December 2, 2019 (Mon.)
Randomly glance upward in Kyoto during November-December and you will often see gardeners busily plucking needles on top of pine trees. This is the work of removing any old needles still remaining on the pines’ branches. The reason needle plucking is performed intensively at this time of year is that old needles that have turned brown finally stop appearing, so that the work becomes easier. There is, however, a deeper reason behind all the busyness. Needle plucking also means preparing to greet the New Year. It is done to finish up pine tree care by year’s end so as to welcome the New Year in a proper and well-ordered state. Thought of in this way, needle plucking might also be called a ritual for gardener and guests, who welcome the New Year together so that this year they may share the garden once again.
Incidentally, while needle plucking is often performed to prepare for the New Year, it is also sometimes done for the purposes of studying garden management. At Murin-an, needle plucking is also performed for its Fostering Studies seminar program, where participants experience alongside gardeners how gardens are cared for.
Here is what a pine tree looks like before it needles are plucked. It is so overgrown that fallen maple leaves get stuck in its needles and its old brown needles stand out.
By cutting extended branches and plucking old needles by hand, the pine tree is gradually taken from this state to one with a light feeling of transparency.
There is no fixed way of plucking needles; methods vary according to locality and region. For example, according to Murin-an’s head gardener Kenta Deguchi, needle plucking at Murin-an follows a style that, even within Kyoto, is unique to Sakyo Ward. “In the Sakyo Ward area,” he says “leaving three branches is considered to be the mainstream. In other words, other areas often leave two branches like this. Three branches, however, comes close to the original natural form of the tree and branch. Leaving two branches divides the energy supplied to the branches in two, but leaving three branches divides the energy into three so that there’s not so much turbulence, or rather, it allows the tree to grow in its natural form.”
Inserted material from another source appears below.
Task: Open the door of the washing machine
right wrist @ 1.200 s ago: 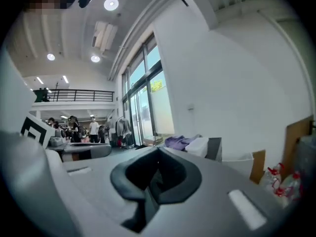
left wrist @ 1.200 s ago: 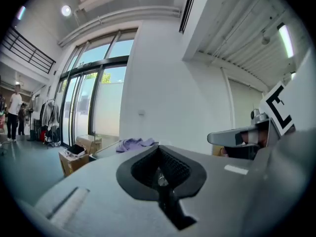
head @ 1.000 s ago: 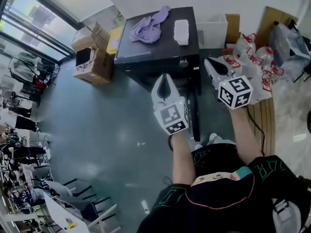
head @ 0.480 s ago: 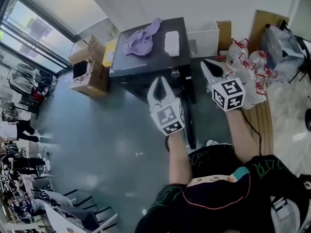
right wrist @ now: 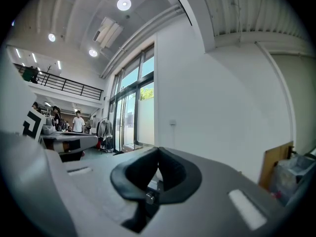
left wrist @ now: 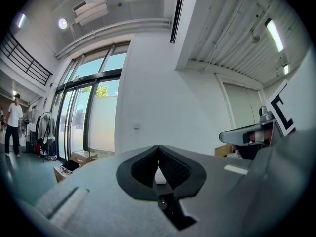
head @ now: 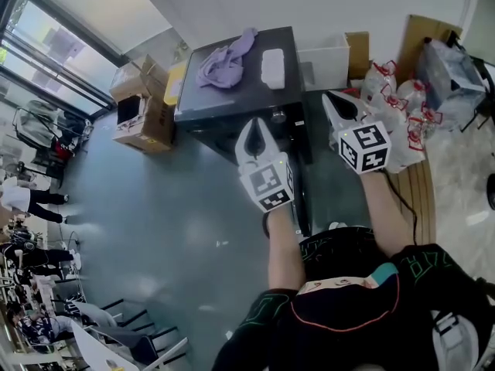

While there are surely other technical differences besides this one, the basic principle behind needle plucking is that it is done with bare hands. This is because finely detailed work is easier to do by using the sensation in one’s fingertips. One could say that it is precisely by grasping these fine needles with your hands that the finished look of needle plucking comes into view. When we consider that this needle plucking is done using one’s bare hands over several days, however, we can see what hard work it is.
A finely detailed finish does not come just from relying on the sensation in one’s fingertips. One must also foster an ability to harmonize one’s work with that of other gardeners, Deguchi says. Taking a branch in hand, he explains how to cut it. “Let’s say we don’t want this branch and so we’re going to cut it. Depending on the person, they might cut it somewhere in the middle. This would feel unnatural and look wrong. If we don’t cut the branch properly at the base, it will be difficult for the wound to heal and it also looks bad. We want people to unify their work at least this much. If they’re going to be working with others, that is.”
Careful attention is also necessary, he says, to make sure that you do not just do things your own way and that your needle plucking approach matches the thickness or thinness of the finished look. “If you don’t pluck carefully, the needles get damaged and fall down after turning brown like this. Even if things look nice at a glance, you’ll end up having to do it all over again if the work isn’t done right.” In pine needle plucking, where one object of the work is to welcome the garden’s guests, doing one’s best to avoid having to redo work requires teamwork. The issue here is not thoroughness, but rather an ability to “unify” that is indispensable for multiple people to efficiently keep up a consistent impression.
In a word, this nuanced difference might be expressed as “density.” While being interviewed, Deguchi repeatedly referred to “the density of the finished look.” Evidently, it is this density of the needle plucking’s finishing that can most easily be disordered. “When you’re inexperienced, you feel like cutting, so sometimes you cut too much,” Deguchi explains. He means that because this work is done in a context where the whole tree cannot be seen, there is a risk of cutting away too many of its branches. That is why it is essential to stand back occasionally and check with the eyes the work that the fingertips have moved forward.
It is a skill that seems truly difficult to acquire, but “it’s fine,” Deguchi says, “because I now remember with my body about how much ought to be enough.” Whether with the fingertips or with the eyes, learning with the body appears to be what is important.
In this way, even while changing posture and the angle of one’s work several times, a unified feeling of density can be preserved.
Here is how completely the tree’s appearance changes as a result.
In fact, however, the goal of this day’s needle plucking was not to finish it completely, but rather to prepare a basis for plucking needles together with the participants in Murin-an’s “Learning with the Gardener: Fostering Studies” event.
How, then, did those participants finish up the job!?
Could we not say that this is a “density of the finished look” that harmonizes perfectly with the surrounding scenery? Looking at this finish, which brings to mind nothing if not a professional’s touch, we can see how the words such as “density” and “unity” that Deguchi used on the date of this interview live not only as gardener techniques, but as ritual acts of sharing the garden with a diverse community.